* _What is needed_:
Go through the entries and tally the lines containing the word "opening". Only the total is wanted.

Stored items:
******************************

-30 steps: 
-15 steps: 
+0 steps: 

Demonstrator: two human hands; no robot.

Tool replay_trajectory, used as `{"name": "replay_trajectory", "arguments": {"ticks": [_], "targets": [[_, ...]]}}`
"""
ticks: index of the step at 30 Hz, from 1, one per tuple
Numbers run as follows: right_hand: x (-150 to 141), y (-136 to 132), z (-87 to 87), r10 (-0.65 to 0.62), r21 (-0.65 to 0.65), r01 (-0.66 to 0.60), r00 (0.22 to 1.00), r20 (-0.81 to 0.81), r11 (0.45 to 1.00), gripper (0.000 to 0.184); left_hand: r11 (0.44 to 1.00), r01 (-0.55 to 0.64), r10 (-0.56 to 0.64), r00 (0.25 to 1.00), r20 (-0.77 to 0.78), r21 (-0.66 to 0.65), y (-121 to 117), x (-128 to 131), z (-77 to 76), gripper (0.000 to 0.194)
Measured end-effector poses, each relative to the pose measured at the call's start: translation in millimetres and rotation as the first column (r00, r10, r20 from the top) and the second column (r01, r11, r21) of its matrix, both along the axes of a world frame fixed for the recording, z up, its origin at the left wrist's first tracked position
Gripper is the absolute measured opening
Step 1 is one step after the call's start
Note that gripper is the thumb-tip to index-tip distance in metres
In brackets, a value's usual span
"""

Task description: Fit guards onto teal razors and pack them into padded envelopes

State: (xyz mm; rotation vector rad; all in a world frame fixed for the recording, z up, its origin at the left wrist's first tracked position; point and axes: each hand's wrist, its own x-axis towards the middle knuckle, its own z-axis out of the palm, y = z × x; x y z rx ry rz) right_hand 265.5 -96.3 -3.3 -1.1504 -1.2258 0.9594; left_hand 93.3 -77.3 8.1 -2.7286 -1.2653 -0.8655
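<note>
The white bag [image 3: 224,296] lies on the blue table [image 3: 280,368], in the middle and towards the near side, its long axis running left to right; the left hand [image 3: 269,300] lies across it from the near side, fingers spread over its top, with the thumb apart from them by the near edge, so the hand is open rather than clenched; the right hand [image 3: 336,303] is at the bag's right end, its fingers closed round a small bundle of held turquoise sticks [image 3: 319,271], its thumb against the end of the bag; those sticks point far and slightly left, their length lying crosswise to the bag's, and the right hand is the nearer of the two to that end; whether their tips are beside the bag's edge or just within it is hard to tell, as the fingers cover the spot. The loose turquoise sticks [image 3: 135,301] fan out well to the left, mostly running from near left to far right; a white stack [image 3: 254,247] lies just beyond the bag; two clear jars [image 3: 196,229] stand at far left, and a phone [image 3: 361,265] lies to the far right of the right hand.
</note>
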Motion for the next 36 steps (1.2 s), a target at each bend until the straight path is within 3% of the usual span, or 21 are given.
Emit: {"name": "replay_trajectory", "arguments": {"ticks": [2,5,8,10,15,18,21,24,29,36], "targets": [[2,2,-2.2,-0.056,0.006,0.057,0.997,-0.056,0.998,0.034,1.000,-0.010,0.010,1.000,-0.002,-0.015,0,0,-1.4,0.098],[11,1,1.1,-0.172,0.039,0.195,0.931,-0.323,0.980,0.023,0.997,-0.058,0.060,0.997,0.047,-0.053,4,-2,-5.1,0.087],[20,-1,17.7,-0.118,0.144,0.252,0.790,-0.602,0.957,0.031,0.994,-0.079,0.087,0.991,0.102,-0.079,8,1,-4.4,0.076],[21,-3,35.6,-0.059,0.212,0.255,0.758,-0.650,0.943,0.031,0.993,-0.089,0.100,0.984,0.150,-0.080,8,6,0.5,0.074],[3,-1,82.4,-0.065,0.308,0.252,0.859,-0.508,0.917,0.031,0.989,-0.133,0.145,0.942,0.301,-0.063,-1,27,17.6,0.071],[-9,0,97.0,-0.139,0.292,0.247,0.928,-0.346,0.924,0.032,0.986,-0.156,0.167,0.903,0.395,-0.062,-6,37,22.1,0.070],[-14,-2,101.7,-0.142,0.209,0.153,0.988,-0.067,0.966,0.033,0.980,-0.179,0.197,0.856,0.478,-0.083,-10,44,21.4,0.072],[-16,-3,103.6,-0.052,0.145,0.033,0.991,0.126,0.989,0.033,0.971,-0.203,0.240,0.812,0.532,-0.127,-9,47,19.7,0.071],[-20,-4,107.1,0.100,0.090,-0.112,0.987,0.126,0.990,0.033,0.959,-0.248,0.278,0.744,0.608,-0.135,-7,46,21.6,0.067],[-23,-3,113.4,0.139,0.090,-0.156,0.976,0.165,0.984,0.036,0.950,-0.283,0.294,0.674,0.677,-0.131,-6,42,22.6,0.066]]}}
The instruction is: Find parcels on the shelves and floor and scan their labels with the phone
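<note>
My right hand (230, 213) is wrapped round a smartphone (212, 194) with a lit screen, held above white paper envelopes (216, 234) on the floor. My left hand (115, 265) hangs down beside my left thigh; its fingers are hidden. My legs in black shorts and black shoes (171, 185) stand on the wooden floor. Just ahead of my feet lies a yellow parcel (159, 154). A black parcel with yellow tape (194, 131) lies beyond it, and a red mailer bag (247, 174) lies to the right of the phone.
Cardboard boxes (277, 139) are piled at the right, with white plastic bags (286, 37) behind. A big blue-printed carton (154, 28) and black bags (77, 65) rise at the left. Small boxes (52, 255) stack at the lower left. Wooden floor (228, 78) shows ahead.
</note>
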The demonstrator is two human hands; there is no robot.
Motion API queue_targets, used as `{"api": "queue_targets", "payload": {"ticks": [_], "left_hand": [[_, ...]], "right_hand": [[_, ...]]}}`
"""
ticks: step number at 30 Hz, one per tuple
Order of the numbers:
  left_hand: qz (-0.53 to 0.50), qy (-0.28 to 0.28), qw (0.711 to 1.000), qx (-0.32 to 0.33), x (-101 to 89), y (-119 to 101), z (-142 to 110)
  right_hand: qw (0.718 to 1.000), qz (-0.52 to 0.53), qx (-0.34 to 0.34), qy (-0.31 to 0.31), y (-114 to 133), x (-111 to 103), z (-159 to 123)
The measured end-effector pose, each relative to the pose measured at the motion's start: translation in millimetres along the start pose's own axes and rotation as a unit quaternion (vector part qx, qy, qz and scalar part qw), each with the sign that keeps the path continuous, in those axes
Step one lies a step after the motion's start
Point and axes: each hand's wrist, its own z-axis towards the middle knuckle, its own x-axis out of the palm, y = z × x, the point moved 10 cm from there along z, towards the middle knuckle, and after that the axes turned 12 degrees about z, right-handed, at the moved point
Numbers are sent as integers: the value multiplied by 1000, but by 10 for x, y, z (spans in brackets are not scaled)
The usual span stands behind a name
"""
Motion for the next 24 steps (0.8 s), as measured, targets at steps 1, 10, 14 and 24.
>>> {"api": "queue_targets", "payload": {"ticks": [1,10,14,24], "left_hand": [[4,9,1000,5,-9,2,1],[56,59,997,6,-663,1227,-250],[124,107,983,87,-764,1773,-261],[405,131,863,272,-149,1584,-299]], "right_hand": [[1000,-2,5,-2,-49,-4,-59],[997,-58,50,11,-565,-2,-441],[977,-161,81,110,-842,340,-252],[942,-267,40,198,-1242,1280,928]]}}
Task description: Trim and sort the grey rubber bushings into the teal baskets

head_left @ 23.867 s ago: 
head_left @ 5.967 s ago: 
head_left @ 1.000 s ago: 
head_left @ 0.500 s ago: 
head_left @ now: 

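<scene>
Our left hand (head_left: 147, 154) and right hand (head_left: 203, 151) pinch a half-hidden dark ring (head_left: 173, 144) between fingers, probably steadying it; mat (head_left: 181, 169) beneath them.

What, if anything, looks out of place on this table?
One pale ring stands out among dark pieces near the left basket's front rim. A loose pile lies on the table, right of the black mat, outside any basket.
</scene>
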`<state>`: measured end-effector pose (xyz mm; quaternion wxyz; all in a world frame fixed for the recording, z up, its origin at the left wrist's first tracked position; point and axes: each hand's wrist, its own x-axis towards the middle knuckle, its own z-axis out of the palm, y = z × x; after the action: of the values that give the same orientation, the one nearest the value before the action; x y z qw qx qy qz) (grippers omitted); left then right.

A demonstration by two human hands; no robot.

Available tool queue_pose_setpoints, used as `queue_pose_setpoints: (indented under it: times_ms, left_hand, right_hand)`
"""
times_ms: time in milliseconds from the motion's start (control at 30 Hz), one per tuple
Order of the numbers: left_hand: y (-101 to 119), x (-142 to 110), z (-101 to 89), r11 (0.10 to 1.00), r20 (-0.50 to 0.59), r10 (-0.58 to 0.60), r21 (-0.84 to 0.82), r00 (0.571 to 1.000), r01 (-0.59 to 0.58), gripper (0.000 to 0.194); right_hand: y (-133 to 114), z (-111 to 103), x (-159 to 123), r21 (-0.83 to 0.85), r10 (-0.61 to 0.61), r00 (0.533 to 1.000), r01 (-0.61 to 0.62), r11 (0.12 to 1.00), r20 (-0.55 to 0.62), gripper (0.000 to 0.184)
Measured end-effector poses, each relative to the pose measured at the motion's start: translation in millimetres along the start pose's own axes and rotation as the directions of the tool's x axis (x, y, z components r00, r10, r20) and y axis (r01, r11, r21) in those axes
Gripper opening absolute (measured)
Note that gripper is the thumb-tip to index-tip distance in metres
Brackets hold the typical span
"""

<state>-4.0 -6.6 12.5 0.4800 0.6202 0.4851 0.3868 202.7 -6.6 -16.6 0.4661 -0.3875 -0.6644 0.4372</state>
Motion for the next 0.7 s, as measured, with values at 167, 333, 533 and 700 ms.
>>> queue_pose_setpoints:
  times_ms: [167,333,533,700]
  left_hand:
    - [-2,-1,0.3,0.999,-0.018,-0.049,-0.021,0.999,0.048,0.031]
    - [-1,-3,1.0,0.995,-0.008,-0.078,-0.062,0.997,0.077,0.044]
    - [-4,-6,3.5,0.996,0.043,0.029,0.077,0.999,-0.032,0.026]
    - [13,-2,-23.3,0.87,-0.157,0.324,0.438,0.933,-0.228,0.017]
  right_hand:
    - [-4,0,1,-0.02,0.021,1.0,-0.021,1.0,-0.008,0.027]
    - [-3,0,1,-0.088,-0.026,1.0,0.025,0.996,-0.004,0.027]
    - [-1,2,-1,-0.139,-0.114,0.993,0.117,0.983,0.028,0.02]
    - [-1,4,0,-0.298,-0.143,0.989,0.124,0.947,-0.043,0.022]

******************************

* _Answer area_:
2